AUTHORIZED AND OUTSTANDING CAPITAL STOCK

     As of December 31, 1999, we had 35,000,000 shares of common stock
authorized, of which 14,755,998 shares were outstanding, and 5,000,000 shares of
preferred stock authorized, of which no shares were outstanding.

LISTING

     Our common stock is quoted on the Nasdaq National Market and traded under
the symbol "ENMD."

DIVIDENDS

     Our board of directors may authorize, and we may make, distributions to our
common stockholders, subject to any restriction in our articles of incorporation
and to those limitations prescribed by law.

FULLY PAID AND NON-ASSESSABLE

     All of our outstanding common shares are fully paid and non-assessable. Any
additional common shares that we issue will be fully paid and non-assessable.

VOTING RIGHTS

     Each of our outstanding common shares as of the applicable record date is
entitled to one vote in each matter submitted to a vote at a meeting of
stockholders and, in all elections for directors, every stockholder has the
right to vote the number of shares owned by it for as many persons as there are
directors to be elected, provided directors are elected according to our
articles of incorporation and by-laws.
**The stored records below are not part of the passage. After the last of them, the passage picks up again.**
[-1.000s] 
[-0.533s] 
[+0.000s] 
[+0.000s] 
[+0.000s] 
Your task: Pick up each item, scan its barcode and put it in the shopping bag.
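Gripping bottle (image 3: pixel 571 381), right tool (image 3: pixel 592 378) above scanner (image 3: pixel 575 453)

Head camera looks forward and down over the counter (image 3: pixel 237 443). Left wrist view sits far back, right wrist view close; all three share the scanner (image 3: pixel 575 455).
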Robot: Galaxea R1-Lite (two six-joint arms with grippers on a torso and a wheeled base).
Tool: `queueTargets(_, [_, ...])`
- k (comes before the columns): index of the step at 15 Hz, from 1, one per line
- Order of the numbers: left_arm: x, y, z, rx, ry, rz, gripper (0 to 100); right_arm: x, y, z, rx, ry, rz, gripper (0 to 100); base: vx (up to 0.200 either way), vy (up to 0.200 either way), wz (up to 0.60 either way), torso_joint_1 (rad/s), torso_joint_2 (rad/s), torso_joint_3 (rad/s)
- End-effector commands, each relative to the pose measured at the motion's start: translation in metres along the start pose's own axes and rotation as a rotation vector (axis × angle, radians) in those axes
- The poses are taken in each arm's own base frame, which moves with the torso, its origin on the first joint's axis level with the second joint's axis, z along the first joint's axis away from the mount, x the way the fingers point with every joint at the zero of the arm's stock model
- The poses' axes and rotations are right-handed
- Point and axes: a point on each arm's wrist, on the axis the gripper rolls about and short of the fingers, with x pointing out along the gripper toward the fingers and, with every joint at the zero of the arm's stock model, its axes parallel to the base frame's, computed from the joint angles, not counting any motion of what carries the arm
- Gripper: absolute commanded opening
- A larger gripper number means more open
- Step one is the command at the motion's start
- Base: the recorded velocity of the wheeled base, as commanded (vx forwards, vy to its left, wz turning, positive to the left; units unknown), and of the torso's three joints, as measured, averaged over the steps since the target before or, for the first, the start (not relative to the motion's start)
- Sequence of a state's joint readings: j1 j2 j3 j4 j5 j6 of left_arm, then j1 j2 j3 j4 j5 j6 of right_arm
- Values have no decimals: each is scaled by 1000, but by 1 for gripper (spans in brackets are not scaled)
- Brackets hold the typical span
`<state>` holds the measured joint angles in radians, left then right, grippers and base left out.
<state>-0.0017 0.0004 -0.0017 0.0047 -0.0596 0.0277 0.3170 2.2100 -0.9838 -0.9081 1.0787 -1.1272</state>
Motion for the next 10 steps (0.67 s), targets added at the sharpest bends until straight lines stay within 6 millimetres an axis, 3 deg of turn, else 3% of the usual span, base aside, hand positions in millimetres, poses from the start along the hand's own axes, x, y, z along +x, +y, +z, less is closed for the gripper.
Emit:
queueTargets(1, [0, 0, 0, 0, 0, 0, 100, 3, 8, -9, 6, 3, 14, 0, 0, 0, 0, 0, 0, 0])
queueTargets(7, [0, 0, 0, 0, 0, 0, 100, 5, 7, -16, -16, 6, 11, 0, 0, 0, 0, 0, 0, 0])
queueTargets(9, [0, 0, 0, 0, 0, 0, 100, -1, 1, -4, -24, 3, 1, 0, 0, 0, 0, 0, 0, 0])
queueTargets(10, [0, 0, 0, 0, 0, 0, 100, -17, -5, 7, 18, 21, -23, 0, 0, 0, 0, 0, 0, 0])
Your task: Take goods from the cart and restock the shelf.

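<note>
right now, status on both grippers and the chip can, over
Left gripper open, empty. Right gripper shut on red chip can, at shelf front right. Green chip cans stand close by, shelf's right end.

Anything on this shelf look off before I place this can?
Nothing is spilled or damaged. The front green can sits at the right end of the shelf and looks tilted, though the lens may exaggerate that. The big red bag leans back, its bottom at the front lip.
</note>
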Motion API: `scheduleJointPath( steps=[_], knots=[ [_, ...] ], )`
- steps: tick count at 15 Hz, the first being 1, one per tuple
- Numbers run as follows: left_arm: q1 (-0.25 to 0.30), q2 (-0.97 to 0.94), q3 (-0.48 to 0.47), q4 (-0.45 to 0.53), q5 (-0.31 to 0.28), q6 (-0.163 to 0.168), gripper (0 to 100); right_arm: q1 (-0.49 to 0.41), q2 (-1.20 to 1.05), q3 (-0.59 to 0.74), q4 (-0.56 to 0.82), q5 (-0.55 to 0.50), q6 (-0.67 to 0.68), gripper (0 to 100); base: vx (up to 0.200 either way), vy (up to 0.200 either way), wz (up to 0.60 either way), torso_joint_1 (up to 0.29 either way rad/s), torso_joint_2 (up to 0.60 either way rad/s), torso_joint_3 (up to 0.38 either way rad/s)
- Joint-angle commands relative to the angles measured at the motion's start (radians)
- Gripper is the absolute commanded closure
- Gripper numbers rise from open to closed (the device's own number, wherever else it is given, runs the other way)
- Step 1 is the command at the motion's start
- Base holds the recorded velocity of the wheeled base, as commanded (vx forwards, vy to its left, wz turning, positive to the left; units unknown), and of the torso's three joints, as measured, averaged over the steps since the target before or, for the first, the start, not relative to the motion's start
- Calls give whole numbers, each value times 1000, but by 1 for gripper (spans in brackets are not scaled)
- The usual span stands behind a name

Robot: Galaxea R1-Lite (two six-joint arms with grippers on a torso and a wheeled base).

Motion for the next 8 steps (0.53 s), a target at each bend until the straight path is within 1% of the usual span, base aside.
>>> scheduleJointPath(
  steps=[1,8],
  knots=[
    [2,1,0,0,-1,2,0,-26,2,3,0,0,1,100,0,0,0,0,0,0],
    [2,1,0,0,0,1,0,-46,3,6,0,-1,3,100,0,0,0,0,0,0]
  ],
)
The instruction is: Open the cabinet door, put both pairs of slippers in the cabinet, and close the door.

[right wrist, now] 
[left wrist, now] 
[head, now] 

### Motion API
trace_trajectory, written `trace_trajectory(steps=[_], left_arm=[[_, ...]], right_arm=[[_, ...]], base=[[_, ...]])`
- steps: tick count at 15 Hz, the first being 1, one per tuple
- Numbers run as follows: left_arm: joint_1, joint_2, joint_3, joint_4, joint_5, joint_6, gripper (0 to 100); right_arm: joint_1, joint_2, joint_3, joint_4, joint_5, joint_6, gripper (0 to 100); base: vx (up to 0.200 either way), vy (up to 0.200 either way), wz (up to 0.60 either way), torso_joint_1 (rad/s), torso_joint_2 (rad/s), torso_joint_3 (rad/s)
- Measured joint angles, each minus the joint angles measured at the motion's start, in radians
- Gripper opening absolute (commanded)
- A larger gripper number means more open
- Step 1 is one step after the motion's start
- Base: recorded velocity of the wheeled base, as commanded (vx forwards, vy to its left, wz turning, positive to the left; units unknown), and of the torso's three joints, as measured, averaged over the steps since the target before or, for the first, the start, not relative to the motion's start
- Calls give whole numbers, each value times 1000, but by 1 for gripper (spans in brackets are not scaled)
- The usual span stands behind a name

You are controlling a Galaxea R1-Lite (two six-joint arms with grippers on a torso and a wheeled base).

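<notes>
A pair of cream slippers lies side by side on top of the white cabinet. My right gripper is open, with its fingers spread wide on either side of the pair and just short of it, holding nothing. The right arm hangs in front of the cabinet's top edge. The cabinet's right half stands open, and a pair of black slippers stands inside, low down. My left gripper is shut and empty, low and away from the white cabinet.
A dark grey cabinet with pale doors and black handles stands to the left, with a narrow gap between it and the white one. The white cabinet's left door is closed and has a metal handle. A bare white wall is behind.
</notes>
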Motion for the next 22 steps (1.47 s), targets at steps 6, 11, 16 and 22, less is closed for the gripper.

Our stockholders may vote either in
person or by proxy.

PREEMPTIVE AND OTHER RIGHTS

     Holders of our common stock have no preemptive rights and have no other
rights to subscribe for additional shares nor does the common stock have any
conversion rights or rights of redemption, either of which rights have not been
waived. Upon liquidation, all holders of our common stock are entitled to
participate pro rata in our assets available for distribution, subject to the
rights of any class of preferred stock then outstanding.

STOCKHOLDER ACTION BY WRITTEN CONSENT; MEETINGS

     Under Delaware corporate law, any action required to be taken by our
stockholders may be taken without a meeting, without prior notice and without a
vote if a consent in writing is signed by holders of shares having at least the
number of votes necessary at a stockholder meeting and prompt notice of the
taking of such action is given to the other stockholders.

     Our by-laws provide that special meetings of our stockholders may be called
at any time only by the board of directors or by the president, secretary, or an
assistant secretary at the written request of the holders of at least fifty
percent (50%) of all outstanding shares entitled to vote on the matter for which
the meeting is called.

STAGGERED BOARD OF DIRECTORS

     Our Board of Directors is divided into three classes, the members of each
of which will serve for a staggered three-year term. Our shareholders may elect
only one-third of the directors each year; therefore, it is more difficult for a
third party to gain control of our Board of Directors than if our Board was not
staggered.

                                       16
<PAGE>   27

TRANSFER AGENT AND REGISTRAR

     American Stock Transfer & Trust Company is our transfer agent and
registrar, and is located in Brooklyn, New York.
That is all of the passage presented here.